Key debates and proposals: Participants described several interlocking barriers — workforce shortages, unclear reimbursement, and regulations written from an adult-care perspective — and proposed a multi-pillar approach to address them. Barbara (speaker 6), a Department of Public Health staffer, described an ongoing regulation review and said the agency would consider separating home health and hospice licenses and adding pediatric-specific language to hospice regulations to reflect different clinical needs and family structures.

On payers, participants proposed outreach to private and public payers, and to Medicaid program staff, to clarify coding and payment practices. Regina (speaker 4), who represents Department of Social Services channels in the meeting, agreed to pursue specific answers about educating Husky providers on concurrent care and to return findings to the group.

Data and program questions: Attendees asked for several pieces of information to guide decisions: state-level data from NHPCO, payer responses on denied CPT/diagnostic codes, and details about the Katie Beckett waiver and how it interacts with hospice and concurrent-care eligibility. One participant reported there are roughly 325 children enrolled in the Katie Beckett waiver in the state and noted reports of a multi-year wait list for the waiver.

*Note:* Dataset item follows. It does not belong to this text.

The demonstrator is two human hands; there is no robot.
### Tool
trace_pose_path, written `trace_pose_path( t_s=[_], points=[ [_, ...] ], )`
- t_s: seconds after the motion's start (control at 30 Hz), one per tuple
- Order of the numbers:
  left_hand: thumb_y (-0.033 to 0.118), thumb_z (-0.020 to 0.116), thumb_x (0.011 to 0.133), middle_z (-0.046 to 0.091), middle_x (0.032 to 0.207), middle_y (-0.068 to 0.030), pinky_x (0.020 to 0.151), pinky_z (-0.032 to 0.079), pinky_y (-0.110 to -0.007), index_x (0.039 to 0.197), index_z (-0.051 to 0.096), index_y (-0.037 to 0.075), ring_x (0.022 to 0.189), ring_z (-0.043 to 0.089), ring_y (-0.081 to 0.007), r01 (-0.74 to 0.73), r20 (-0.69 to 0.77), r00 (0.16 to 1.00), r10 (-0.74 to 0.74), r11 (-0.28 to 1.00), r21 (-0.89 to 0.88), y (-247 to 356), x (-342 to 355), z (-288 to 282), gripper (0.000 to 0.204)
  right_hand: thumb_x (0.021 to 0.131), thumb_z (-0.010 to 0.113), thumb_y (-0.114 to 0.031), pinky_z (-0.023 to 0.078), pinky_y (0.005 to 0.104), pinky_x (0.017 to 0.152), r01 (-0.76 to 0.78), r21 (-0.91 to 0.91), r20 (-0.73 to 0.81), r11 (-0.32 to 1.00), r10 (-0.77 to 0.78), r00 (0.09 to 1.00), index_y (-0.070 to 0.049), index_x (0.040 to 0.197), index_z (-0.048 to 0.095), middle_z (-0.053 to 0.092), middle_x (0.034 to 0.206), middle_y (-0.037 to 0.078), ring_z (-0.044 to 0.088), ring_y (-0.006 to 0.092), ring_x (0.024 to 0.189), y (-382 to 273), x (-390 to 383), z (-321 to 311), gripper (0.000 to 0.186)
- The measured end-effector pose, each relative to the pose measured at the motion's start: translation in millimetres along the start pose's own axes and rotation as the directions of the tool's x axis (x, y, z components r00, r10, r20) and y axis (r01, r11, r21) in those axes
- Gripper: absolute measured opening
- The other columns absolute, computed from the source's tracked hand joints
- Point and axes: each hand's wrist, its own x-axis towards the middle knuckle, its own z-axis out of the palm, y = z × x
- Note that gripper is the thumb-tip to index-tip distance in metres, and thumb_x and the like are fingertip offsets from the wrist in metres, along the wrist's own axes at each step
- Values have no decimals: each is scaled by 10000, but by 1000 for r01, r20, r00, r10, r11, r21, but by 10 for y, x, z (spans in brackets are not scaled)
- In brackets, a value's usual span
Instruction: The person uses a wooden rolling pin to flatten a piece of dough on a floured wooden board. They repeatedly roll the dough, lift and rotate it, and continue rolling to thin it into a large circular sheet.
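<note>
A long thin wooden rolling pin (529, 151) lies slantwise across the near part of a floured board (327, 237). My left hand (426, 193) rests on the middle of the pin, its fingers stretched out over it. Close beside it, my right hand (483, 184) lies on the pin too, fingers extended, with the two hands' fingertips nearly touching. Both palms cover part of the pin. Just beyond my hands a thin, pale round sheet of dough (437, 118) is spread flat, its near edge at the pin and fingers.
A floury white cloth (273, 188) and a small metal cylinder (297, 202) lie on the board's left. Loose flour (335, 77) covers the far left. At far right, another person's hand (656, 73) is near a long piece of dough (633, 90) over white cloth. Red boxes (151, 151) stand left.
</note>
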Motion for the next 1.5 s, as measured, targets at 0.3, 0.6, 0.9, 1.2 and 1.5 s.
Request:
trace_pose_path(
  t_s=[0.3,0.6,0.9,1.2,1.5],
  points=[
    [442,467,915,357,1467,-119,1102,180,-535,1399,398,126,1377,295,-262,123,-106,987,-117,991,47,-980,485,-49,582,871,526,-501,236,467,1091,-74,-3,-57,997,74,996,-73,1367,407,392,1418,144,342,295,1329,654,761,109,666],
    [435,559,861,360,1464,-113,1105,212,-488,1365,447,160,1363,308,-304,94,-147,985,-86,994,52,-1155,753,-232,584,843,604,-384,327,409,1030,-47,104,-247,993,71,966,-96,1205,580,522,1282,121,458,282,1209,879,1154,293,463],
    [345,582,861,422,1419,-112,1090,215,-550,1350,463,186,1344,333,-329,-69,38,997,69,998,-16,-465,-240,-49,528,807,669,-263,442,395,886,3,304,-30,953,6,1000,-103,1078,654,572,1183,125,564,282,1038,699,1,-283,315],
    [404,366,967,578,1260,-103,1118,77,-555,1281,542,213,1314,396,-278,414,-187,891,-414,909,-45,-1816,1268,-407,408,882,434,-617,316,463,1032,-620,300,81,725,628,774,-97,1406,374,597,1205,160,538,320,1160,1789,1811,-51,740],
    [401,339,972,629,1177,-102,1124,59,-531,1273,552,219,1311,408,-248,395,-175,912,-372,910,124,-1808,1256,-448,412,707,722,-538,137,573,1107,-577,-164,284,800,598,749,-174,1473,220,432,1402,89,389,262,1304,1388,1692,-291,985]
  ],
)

Next steps: The committee agreed to assemble a small work group on regulations, hold a separate meeting on workforce and nursing rotation strategies, request payer feedback on coding and payment, and invite representatives familiar with the Katie Beckett waiver to a future meeting. Those follow-ups were described as consensus next steps rather than formal votes.

The advisory committee closed with plans to circulate the NHPCO material and the payment methodology information discussed during the call, and to reconvene work groups on regulations and workforce.